• _DIRECTIONS FOR THIS TASK_
Say how many lines of the listing below contain "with", giving the number and nothing else.

• _MATERIAL PROVIDED_
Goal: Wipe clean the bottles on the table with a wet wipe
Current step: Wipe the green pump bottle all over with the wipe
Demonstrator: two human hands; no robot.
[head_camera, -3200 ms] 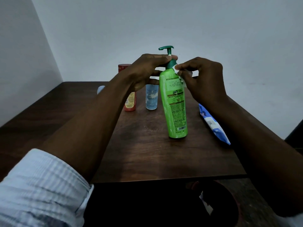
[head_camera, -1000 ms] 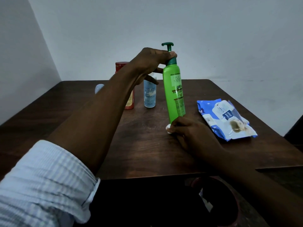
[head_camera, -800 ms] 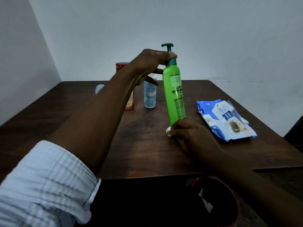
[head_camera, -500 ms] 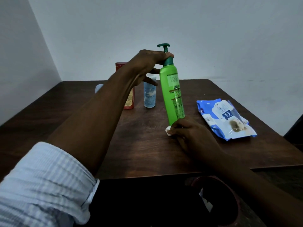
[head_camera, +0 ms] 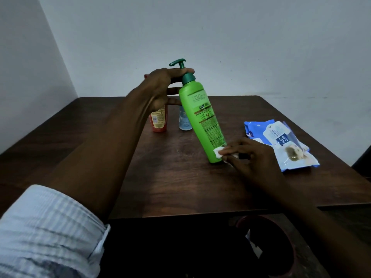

• _TASK SOLUTION_
2